▶ _WHAT IS BEING ASKED_
Below are entries. Reproduce exactly the lines between the line holding "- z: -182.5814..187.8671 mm" and the line holding "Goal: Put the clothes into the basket", inclusive, and only those.

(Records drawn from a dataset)

▽

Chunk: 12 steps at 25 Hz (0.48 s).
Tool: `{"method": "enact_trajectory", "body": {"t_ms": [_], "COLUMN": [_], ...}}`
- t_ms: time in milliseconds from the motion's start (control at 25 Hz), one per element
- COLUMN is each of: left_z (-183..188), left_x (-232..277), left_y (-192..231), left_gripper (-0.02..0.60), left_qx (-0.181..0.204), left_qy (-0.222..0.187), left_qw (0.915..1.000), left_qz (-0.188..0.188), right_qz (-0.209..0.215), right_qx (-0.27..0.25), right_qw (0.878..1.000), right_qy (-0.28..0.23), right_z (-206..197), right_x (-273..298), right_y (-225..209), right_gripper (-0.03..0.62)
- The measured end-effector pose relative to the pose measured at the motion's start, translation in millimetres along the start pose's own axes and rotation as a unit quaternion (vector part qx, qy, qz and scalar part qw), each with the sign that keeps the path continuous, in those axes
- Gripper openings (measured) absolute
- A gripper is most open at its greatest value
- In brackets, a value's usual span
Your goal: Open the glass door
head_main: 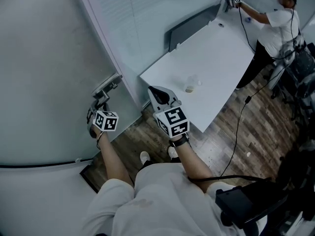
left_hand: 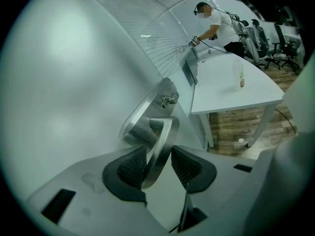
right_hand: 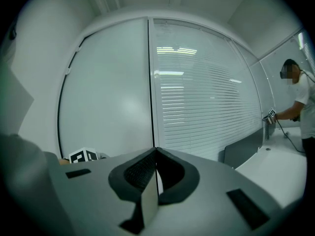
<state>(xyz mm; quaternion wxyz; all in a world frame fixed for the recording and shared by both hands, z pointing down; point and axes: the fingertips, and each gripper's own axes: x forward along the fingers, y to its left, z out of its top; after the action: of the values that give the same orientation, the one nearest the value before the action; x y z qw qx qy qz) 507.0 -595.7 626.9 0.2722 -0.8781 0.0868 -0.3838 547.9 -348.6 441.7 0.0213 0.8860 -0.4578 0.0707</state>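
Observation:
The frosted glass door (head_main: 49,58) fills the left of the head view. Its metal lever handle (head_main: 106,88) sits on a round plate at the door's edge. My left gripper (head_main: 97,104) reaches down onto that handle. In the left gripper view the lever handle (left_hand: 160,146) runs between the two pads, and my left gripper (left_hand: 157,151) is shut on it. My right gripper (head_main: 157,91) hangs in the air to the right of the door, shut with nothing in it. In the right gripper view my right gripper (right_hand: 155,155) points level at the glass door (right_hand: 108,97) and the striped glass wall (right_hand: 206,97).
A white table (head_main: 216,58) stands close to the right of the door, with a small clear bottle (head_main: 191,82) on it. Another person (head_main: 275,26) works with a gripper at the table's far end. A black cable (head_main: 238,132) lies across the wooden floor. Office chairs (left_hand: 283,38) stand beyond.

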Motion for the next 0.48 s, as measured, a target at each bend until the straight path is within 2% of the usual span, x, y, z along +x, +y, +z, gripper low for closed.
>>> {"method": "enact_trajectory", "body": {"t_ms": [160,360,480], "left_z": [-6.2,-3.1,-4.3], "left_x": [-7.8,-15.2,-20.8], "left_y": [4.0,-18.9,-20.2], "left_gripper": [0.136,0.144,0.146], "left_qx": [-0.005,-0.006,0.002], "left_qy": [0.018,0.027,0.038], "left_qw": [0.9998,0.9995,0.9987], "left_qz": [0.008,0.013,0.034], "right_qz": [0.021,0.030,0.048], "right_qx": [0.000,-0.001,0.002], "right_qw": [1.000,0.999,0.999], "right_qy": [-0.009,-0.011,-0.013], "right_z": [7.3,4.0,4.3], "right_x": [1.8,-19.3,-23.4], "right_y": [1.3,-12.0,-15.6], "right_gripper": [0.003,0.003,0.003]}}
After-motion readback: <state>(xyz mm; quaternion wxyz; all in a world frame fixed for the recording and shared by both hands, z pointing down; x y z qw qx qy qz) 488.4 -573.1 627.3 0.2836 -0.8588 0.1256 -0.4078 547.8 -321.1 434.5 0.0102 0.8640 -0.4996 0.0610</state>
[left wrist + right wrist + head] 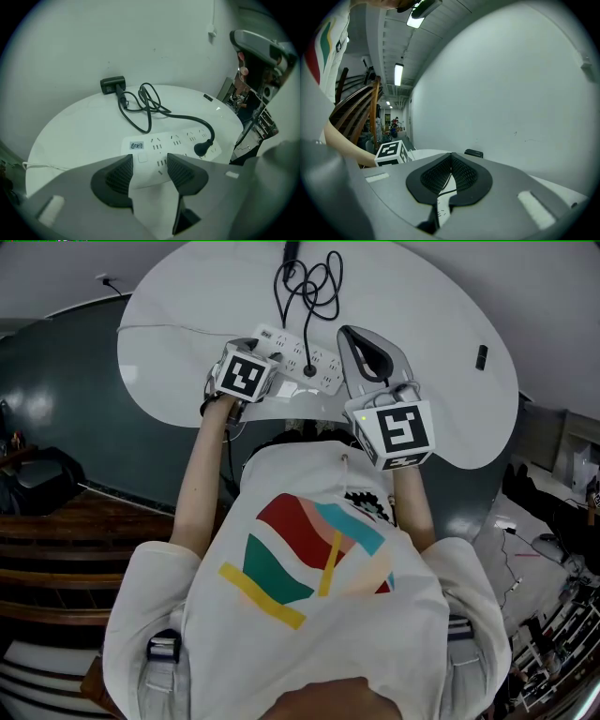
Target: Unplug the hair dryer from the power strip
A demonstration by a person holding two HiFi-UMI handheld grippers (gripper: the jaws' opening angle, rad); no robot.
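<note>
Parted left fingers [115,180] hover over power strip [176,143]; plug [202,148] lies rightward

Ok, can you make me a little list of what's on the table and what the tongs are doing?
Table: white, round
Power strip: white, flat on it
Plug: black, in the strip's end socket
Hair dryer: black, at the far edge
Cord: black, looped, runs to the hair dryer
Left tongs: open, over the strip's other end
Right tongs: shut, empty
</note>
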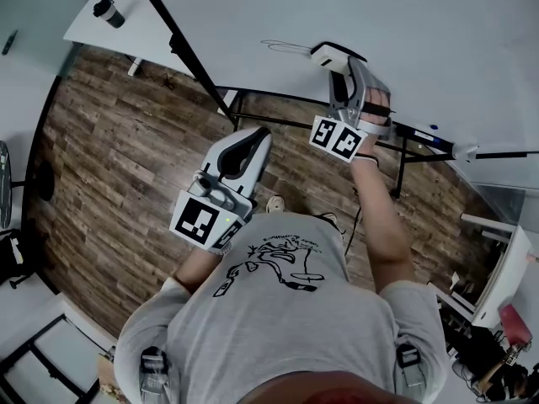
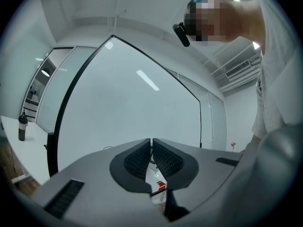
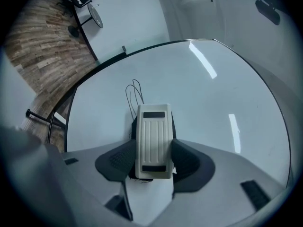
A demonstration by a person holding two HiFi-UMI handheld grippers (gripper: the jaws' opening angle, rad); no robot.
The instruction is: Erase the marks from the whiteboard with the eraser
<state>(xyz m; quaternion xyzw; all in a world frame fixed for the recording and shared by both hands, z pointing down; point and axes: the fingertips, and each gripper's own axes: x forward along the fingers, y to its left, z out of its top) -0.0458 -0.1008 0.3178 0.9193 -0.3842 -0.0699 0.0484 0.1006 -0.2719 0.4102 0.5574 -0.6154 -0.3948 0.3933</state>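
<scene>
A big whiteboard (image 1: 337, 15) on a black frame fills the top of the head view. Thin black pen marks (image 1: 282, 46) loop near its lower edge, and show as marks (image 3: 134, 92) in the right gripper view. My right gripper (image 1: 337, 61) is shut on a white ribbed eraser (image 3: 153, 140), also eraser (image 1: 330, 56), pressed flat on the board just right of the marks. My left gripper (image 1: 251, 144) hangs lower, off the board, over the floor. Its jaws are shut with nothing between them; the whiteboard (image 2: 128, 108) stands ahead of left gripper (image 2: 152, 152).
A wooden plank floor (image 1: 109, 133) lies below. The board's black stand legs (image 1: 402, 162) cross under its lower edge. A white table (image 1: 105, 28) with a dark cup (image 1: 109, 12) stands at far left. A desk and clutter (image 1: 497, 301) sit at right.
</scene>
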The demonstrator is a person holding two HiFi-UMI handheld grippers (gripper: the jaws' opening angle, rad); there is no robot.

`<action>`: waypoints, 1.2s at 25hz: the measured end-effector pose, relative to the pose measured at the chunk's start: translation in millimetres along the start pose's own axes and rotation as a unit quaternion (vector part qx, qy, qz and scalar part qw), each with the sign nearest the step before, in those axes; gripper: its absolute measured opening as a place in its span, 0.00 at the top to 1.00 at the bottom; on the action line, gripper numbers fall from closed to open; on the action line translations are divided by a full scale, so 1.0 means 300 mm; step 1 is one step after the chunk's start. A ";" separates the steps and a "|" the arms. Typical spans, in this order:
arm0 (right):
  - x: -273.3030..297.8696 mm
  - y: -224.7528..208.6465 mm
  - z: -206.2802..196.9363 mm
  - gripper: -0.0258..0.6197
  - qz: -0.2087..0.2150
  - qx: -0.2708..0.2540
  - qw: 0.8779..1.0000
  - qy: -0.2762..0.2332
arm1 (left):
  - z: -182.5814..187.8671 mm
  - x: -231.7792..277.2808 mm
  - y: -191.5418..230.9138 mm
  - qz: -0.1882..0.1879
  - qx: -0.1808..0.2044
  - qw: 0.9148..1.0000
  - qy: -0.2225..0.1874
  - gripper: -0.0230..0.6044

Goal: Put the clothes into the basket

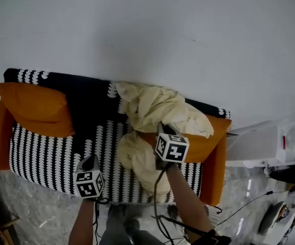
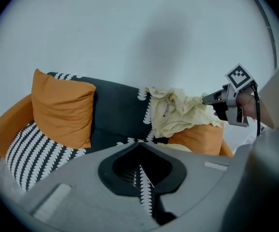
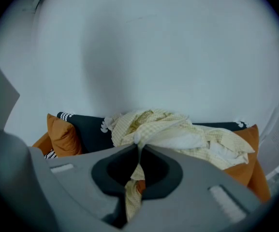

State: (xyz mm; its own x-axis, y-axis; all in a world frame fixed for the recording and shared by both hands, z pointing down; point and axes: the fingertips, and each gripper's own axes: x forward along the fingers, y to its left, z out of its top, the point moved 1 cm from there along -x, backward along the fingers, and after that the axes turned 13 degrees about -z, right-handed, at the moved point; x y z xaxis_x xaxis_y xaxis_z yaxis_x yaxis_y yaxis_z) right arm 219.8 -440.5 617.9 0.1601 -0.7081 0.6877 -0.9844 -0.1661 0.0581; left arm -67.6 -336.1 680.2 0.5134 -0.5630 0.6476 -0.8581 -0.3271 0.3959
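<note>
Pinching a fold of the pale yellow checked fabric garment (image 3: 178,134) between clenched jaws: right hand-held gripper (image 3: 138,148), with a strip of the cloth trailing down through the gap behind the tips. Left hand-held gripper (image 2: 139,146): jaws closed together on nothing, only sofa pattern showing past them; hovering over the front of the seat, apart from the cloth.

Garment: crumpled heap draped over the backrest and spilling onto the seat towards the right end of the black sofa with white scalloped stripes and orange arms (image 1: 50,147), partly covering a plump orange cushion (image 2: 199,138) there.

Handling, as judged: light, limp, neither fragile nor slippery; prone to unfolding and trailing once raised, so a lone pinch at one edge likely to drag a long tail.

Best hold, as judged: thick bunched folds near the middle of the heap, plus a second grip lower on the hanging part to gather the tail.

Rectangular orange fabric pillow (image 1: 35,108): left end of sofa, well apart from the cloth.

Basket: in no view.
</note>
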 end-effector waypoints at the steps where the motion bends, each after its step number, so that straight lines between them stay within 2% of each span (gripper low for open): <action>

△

▶ _OUTPUT OF THE TASK_
  - z: -182.5814..187.8671 mm
  - x: -231.7792..277.2808 mm
  - y: -191.5418..230.9138 mm
  - qz: -0.1882..0.1879
  - qx: -0.1808..0.2044
  - qw: 0.9148..1.0000
  - qy: -0.2225..0.1874
  - gripper: -0.0230..0.6044

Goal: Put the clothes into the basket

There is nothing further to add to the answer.